Bahiyah Sayyed-Gaines's fiery energy and passion keeps Alvin Ailey's spirit permeating the dance arena of the twenty-first century. After graduating from The Juilliard School, she went international, joining William Forsythe's Ballett Frankfurt, Donald Byrd/The Group, and Complexions before joining Alvin Ailey American Dance Theater in 1998. Under Artistic Director Judith Jamison's tutelage, she has soared through the Ailey repertoire.

Extremely well versed in ballet, Horton and Graham techniques, jazz, and ethnic dancing, Sayyed-Gaines's fierce dramatic sense can take you to the lowest abyss or to the heights of ecstasy. The idea of the dancer/actress has always appealed to the Ailey sensibility, and Sayyed-Gaines has even been compared to 1940s film actress Joan Crawford. "You have no idea what a positive compliment that was," she says. "I love her! I love high drama, which is why I feel blessed to be the tool through which the Ailey legacy is kept alive today."

Dance-history teacher Robert Tracy has written books on Balanchine, Graham, and Noguchi.


Broadway's Hot Commodity


Jerry Mitchell is not exactly a new comer--he started performing in community theatre in Paw Paw, Michigan, when he was 8. In 1980, at 20, he came to New York to audition for Agnes de Mille, who hired him for the ensemble of Brigadoon. He's been working as a choreographer since 1992, but last summer, the resounding success of Hairspray moved him inarguably into the top tier of current Broadway choreographers.
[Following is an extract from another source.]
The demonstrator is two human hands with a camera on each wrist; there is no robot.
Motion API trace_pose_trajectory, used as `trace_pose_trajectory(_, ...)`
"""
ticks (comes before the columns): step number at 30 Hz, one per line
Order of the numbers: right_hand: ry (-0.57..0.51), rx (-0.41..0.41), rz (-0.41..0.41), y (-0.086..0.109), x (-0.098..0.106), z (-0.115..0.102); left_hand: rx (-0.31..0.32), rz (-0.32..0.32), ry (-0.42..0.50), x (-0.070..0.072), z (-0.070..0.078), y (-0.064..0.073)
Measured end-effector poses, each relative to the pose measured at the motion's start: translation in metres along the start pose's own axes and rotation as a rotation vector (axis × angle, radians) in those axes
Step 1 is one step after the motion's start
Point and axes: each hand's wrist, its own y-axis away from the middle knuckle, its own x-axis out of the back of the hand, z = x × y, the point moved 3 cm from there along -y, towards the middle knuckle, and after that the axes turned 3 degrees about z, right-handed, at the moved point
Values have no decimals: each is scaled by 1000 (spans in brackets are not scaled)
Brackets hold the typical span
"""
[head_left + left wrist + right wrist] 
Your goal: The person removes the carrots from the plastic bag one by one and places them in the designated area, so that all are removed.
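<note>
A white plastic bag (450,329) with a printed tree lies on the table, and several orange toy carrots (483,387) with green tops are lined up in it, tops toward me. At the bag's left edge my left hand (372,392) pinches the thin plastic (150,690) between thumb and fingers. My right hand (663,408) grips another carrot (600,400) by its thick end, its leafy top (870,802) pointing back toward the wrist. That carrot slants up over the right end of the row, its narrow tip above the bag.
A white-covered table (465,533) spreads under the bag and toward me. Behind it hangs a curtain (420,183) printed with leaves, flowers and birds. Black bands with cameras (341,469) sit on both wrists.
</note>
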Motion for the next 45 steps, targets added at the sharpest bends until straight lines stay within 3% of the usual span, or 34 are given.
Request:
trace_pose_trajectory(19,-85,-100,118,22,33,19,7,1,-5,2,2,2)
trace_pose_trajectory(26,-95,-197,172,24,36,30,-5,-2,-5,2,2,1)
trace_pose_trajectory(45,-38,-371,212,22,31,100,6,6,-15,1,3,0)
He says he learned "millions of secrets about how to do a good musical" assisting Michael Bennett and Jerome Robbins, and this year, those secrets will help shape a remarkable run of new shows: Imaginary Friends was to open in December 2002; Never Gonna Dance, based on the 1936 movie Swing Time, arrives in the spring; Gypsy, with Bernadette Peters, begins rehearsing this month. And of course, he'll be doing the thirteenth installment (tentatively scheduled for June 15) of Broadway Bares, the benefit show that lets it all hang out for charity.
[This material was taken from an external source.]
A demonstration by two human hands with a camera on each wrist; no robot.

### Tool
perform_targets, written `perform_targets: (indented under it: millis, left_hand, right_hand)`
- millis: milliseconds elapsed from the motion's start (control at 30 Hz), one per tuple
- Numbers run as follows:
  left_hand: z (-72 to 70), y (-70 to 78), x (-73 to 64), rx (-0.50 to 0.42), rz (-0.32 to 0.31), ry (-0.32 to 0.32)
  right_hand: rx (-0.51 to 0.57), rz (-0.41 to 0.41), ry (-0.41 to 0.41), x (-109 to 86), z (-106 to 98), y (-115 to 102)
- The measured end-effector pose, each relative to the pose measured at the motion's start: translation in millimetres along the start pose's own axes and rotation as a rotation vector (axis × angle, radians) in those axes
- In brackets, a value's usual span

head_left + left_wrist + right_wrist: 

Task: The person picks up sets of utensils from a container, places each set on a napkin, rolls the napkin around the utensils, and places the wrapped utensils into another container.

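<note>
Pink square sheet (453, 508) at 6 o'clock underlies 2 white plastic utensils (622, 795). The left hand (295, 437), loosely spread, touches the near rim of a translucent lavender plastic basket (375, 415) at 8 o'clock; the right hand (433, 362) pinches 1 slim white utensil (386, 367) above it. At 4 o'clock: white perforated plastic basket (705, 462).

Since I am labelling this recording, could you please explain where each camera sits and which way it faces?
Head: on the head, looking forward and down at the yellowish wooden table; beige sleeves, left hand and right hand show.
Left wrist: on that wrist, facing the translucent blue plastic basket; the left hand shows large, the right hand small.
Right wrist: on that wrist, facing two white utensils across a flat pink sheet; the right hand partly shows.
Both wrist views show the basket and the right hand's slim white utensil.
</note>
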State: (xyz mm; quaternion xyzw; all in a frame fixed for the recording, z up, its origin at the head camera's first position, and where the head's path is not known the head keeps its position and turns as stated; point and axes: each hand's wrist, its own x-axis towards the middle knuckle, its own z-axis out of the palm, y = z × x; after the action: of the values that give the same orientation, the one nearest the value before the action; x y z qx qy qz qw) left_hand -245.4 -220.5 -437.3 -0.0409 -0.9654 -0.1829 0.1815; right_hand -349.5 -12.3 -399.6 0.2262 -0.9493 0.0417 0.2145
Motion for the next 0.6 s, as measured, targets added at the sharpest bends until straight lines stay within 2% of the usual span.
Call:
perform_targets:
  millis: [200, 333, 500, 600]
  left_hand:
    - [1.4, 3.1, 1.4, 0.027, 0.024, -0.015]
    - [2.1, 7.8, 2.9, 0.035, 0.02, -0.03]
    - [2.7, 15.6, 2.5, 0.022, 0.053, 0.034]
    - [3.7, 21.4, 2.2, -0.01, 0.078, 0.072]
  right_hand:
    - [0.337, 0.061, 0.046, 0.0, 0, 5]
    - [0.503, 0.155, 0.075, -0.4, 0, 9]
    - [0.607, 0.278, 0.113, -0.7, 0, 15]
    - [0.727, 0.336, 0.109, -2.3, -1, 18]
DANCE MAGAZINE'S regular musical-theater writer, Sylviane Gold, has written about theater for the Boston Phoenix, The Wall Street Journal, Newsday, The New York Times, and other publications.


Native Dancer


Growing up in Newark, New Jersey, Tamieca McCloud trained with another girl of the same name at the School of the Garden State Ballet. The two later attended Rutgers University and double-majored in dance and literature. Nevertheless, McCloud, 30, has always made her individual mark. After three years of performing with Pilobolus Dance Theatre, she became restless, eager to explore varied interests, including music, native cultures, and text. The name of her company, Restless. Native. Dance., reflects her mind-set and indicates that her movement vocabulary is far from staid. McCloud explains, "The work is eclectic and jumps from style to style. My range is anywhere from balletic to something you'd see in a club." Her collaborations with poet and performer Kimabe add to the mix, while strong female characters provide another inspiration. The company's first season in June of 2002, "Angels and Amazons," was influenced by images of women as both nurturing healers and fierce warriors.
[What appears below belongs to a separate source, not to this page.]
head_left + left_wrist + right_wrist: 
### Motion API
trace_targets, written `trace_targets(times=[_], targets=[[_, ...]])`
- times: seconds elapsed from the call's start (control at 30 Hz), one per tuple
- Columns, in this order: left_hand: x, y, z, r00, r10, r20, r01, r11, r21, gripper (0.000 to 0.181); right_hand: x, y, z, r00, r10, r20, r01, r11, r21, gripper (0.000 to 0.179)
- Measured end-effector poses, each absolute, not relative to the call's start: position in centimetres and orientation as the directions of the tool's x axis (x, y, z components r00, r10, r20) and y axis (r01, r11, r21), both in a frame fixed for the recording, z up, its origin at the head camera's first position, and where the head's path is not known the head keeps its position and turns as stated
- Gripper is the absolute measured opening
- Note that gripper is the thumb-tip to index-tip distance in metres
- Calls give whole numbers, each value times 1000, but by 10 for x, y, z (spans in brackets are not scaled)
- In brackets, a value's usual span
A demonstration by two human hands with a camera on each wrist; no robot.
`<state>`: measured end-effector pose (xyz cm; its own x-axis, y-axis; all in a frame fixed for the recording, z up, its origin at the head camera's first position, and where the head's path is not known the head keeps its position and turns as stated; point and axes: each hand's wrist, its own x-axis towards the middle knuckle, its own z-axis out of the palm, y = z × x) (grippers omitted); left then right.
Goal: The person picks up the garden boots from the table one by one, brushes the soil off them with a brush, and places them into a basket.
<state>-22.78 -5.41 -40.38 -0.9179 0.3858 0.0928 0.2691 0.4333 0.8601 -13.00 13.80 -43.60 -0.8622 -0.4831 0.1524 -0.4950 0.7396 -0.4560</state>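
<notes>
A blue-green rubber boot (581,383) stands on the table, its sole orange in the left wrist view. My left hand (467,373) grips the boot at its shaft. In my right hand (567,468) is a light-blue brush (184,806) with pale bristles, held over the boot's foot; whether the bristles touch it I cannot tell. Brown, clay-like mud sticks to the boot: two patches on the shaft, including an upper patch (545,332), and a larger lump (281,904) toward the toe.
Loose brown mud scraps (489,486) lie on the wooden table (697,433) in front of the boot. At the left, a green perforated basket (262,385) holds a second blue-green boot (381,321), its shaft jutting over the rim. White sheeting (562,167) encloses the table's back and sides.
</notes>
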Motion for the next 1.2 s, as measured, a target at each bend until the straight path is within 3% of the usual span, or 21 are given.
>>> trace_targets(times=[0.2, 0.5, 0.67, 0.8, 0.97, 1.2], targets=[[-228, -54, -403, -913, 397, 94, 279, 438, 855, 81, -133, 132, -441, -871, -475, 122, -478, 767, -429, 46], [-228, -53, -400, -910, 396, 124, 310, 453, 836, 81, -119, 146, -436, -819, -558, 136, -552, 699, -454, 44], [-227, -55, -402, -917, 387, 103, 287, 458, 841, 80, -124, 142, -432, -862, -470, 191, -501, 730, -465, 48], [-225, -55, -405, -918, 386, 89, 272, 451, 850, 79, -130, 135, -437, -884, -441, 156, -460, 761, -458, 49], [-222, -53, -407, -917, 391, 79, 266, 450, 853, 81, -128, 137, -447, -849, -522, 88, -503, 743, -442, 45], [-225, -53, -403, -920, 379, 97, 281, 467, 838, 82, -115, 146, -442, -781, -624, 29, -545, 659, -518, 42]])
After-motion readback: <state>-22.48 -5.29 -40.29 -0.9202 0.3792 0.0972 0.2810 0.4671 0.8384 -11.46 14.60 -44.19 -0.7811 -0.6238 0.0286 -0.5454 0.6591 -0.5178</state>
Darrah Carr is a New York City-based writer, choreographer, and teacher, active in both the Irish- and modern-dance communities.


Kaschock's Crossing


Something blossomed in Taryn Kaschock during the past year, and it was visible both onstage and in the dramatic career shift she made in late spring 2002.

With the Joffrey Ballet since 1995, Kaschock--a tiny, rail-thin dancer with intense focus and visible intelligence--attracts attention for her crisp, unsentimental performances. She was terrific as the Bride in Appalachian Spring and revealed her comic flair as The Cowgirl in Rodeo. She was riveting in Strange Prisoners, a modern piece that showcased her affinity for contemporary work.

It was not altogether surprising then, that at the end of the Joffrey's season Kaschock announced she was "crossing the street" to join Hubbard Street Dance Chicago.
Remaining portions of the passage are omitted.